§ **Problem requirements**
Given these entries, repeat exactly the lines starting with the one that has "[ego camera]" and going on through the one that has "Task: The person", both included, but none of the pictures.

§ **Data for this exercise**
= = = = = = =

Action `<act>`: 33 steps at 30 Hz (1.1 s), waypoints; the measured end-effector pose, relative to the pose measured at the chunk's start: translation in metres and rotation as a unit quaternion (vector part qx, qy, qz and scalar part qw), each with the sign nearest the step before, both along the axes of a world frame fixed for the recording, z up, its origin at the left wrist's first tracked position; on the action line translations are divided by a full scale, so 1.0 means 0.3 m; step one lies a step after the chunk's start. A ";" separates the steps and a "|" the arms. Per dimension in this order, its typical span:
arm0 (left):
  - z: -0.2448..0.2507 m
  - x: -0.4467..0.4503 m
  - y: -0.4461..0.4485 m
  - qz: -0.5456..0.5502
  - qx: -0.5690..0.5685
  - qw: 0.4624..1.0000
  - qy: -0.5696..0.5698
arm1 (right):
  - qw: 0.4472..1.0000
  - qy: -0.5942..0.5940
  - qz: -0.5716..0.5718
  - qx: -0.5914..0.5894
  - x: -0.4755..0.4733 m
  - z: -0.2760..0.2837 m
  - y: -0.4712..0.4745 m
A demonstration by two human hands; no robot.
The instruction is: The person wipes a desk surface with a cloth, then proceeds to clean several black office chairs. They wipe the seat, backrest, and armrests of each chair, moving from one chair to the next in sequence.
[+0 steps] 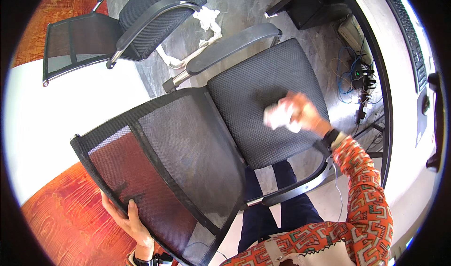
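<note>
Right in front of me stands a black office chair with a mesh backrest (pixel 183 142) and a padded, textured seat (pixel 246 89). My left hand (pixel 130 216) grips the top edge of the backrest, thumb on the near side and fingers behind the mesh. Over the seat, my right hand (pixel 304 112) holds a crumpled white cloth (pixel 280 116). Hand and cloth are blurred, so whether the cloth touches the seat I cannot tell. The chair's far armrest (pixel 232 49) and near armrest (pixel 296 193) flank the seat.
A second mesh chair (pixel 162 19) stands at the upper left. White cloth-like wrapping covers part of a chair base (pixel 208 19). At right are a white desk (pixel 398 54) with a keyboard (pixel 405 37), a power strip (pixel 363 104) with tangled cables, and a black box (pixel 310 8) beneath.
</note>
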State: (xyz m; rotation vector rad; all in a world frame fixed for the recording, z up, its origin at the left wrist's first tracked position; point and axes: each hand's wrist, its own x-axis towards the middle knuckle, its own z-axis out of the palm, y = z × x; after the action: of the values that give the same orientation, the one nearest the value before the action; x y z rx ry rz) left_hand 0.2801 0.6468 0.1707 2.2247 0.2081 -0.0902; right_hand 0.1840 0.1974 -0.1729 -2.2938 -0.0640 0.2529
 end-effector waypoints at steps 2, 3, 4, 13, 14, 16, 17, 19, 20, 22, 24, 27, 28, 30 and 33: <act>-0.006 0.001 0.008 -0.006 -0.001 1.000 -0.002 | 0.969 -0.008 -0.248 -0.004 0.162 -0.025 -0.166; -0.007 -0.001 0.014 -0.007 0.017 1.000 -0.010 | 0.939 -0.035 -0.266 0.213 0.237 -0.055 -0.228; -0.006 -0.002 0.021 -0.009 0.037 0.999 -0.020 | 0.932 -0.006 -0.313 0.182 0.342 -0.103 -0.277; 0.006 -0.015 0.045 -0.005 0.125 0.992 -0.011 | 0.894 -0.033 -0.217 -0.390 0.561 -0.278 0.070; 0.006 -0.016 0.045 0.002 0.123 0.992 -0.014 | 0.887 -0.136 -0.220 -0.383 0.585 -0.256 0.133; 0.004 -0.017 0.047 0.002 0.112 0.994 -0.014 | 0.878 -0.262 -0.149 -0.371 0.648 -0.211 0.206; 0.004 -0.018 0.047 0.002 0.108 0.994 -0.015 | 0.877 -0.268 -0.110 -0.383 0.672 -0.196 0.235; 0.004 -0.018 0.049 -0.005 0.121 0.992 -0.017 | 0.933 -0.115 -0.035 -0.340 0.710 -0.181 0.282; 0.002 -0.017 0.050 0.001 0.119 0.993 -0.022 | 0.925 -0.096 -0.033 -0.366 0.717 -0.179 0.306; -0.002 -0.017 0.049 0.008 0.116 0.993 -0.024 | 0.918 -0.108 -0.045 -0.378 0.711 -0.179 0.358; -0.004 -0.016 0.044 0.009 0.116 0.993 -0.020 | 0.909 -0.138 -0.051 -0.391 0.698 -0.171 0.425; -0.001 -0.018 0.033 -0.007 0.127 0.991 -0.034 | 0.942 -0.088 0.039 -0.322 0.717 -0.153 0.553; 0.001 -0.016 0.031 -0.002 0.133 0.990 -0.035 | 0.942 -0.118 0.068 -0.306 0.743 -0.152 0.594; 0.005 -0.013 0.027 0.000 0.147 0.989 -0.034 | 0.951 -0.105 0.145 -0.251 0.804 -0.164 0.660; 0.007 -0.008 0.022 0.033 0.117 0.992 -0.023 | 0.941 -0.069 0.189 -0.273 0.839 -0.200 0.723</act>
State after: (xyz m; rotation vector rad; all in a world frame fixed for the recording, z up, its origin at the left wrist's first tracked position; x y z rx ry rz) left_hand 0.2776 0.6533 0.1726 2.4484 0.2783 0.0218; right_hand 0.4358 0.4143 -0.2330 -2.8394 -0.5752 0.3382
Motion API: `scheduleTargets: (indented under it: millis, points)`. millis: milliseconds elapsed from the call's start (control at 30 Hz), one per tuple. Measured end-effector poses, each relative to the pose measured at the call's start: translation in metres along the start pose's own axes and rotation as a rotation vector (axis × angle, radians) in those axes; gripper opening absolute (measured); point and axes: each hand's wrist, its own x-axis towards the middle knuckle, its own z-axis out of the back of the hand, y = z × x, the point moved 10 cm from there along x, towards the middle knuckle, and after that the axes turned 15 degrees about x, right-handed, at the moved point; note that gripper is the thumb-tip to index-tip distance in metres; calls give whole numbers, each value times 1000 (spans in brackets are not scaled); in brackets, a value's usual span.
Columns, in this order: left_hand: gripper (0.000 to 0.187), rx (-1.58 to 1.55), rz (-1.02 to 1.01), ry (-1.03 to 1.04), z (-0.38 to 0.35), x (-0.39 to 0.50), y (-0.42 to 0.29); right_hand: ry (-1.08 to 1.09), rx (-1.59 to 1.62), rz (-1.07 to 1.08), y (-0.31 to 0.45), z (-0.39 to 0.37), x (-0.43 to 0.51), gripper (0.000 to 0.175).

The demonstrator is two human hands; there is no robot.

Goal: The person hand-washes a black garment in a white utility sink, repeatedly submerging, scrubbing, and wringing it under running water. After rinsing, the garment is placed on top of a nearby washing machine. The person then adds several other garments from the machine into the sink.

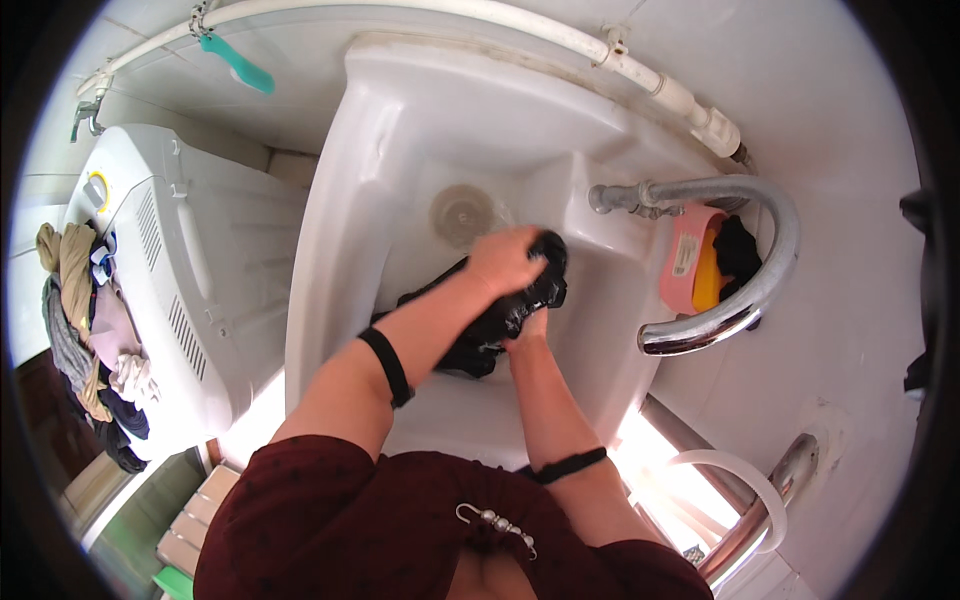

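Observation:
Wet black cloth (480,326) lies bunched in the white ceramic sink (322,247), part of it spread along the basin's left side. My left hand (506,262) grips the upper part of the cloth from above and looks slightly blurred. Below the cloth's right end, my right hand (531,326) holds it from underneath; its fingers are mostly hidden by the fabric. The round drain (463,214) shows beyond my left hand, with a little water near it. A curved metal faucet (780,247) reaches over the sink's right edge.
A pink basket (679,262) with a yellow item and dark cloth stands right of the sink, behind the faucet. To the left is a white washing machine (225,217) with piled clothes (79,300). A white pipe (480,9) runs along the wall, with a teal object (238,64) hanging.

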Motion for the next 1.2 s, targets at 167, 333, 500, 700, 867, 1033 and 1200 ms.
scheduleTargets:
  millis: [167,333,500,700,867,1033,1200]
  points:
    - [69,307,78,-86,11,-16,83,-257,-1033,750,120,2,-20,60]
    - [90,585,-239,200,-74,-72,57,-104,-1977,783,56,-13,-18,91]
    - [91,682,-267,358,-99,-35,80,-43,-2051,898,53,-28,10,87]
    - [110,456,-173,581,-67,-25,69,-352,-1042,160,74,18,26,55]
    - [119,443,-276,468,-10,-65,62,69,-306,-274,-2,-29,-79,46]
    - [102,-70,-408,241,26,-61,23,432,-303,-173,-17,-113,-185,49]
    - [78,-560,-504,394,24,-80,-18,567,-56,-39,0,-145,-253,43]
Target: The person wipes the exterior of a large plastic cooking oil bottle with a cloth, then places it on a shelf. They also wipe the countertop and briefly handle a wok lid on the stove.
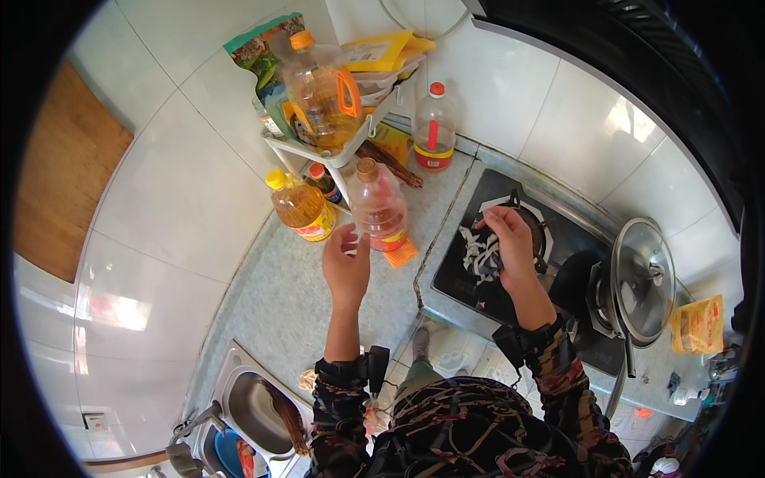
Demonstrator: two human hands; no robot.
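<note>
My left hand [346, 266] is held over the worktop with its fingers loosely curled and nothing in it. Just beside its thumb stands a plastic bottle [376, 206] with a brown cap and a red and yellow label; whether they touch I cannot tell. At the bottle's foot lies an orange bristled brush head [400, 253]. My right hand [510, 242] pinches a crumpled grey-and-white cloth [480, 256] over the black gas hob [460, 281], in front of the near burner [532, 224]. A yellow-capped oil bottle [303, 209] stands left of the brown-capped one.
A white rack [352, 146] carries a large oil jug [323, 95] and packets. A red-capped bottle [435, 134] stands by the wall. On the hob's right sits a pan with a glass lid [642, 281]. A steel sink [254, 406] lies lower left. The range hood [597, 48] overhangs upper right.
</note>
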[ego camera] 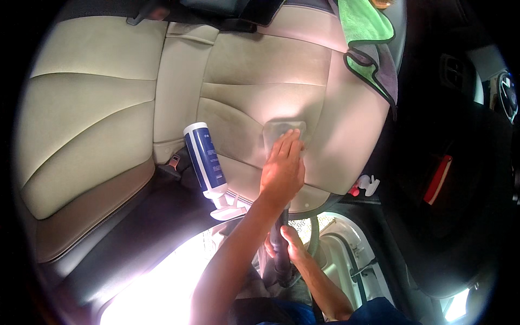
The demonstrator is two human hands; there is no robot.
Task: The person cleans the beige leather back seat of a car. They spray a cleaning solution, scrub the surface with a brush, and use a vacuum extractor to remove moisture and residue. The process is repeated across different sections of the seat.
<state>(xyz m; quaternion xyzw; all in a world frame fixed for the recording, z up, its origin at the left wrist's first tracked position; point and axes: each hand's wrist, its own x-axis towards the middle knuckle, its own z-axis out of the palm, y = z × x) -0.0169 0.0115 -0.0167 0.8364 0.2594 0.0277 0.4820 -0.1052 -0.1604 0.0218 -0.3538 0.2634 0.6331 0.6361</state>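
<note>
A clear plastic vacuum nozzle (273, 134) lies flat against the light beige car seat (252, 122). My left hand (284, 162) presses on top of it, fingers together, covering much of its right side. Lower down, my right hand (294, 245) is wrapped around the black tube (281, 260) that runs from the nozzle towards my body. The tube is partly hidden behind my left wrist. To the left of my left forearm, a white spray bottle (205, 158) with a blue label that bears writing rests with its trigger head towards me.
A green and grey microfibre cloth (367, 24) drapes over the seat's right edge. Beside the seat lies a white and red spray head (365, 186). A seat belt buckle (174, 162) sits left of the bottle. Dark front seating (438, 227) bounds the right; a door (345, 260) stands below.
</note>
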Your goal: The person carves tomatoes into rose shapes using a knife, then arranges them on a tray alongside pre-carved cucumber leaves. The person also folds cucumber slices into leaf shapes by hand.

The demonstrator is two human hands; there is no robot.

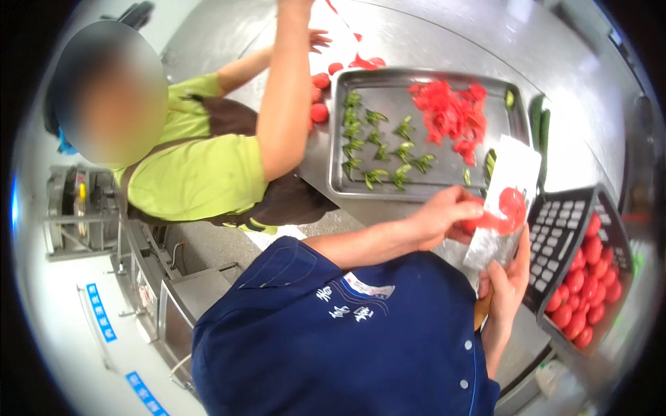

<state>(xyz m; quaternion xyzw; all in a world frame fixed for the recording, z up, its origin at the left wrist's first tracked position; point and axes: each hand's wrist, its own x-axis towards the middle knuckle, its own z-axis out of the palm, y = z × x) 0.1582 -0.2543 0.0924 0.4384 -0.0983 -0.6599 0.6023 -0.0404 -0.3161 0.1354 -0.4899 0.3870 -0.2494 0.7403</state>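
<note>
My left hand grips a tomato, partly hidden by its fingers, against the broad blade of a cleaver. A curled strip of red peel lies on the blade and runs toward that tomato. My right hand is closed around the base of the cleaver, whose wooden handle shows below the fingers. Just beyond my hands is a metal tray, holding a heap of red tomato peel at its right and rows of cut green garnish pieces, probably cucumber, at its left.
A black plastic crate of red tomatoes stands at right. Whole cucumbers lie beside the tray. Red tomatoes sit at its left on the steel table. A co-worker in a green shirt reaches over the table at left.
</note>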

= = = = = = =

§ **Solution to the problem**
[ego camera] 
The demonstrator is two human hands; there is no robot.
Task: The person cleans the beige leather back seat of a car. They spray a cleaning solution, scrub the surface with a brush, and use a vacuum extractor to remove moisture and residue. The process is repeated across different sections of the seat.

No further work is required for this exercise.